Pennsylvania leads the nation in drug overdoses among men ages 12-25, according to the PA Department of Human Services. Last year, Governor Tom Wolf expanded Medicaid in Pennsylvania, which allowed nearly 650,000 Pennsylvanians to access health care coverage, including behavioral health and substance use disorder treatment. And research shows that when parents have access to health care coverage, their children are more likely to get coverage.

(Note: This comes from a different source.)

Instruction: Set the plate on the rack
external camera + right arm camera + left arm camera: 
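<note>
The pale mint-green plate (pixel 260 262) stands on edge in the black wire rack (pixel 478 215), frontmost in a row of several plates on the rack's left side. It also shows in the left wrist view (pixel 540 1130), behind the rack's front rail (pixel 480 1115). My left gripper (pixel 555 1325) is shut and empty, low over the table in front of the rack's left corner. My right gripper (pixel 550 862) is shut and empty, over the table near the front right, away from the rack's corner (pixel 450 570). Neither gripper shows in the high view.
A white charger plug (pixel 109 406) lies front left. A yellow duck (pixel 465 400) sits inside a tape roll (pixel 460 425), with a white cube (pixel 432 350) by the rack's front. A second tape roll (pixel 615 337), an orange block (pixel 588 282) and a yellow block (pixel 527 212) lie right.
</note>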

To encourage the destruction of unused opioid pills, nearly 450 take-back boxes have been deployed across 60 of the Commonwealth’s 67 counties, primarily at municipal police departments. These boxes provide a place where Pennsylvanians can safely dispose of unused or wanted medications. So far in 2016, nearly 25,000 pounds of prescription drugs have been collected and destroyed. In addition, programs from Life Skills Training have reduced drug, alcohol and tobacco use by 60% to 70% among 6th, 7th and 8th grade students.

New Jersey

New Jersey has partnered with seven other states to share records on the sale of prescriptions for controlled dangerous substances. These records go to doctors who prescribe such drugs. A new 50-bed residential treatment facility, Straight & Narrow, recently opened for male clients in the Drug Court program.

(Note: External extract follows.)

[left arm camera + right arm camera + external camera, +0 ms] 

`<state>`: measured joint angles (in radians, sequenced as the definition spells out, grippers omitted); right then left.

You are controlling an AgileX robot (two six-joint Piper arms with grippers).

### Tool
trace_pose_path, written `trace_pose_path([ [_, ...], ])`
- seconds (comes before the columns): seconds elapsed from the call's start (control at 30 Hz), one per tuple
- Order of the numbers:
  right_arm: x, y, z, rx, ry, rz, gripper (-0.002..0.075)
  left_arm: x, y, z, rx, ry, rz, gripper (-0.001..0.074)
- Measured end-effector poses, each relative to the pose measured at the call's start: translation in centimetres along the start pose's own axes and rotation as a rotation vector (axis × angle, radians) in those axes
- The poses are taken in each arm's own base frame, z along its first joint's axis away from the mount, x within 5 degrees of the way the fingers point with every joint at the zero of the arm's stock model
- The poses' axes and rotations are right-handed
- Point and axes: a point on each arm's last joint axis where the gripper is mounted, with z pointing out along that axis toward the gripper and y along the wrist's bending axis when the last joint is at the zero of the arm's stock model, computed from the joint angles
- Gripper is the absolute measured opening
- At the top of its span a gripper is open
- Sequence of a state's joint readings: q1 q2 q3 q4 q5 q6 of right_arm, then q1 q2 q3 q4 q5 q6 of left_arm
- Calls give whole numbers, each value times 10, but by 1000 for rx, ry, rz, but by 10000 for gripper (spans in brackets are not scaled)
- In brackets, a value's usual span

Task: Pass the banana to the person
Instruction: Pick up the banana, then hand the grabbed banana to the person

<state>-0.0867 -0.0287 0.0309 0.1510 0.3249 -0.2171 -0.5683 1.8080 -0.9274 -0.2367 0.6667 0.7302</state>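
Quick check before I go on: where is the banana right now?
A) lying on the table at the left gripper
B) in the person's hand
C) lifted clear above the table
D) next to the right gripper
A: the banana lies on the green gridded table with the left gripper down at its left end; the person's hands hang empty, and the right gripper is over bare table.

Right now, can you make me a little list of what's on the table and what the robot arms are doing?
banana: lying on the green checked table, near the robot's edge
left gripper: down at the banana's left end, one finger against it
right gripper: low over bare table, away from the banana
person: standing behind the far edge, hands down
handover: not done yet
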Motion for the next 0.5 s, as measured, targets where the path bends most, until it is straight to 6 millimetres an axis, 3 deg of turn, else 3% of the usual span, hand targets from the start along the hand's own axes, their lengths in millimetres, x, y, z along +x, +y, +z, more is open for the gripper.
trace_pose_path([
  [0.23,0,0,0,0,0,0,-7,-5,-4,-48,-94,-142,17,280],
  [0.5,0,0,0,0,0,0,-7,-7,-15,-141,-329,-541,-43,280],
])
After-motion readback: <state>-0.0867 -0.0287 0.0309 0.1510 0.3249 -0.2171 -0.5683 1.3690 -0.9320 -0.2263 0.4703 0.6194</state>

Governor Christie also signed into law a statewide, mandatory drug court program. He has been outspoken in his belief that no life is disposable and that it is a common sense, moral imperative to help individuals with drug addictions reclaim their lives with treatment, rather than warehousing them in prisons.

Delaware

Delaware has added $4.45 million this fiscal year to create additional levels of care, including a second detox program and the creation of an assessment tool that can provide a medical evaluation within 23 hours to better understand what level of care a person may need.

“We want to keep people functioning, active in their community, and providing them the medical treatment support,” said Landgraf.“We used to say people have to lose everything and hit bottom before they get serious about their recovery. That’s false.”

Terri Akman is a contributing writer to MetroKids.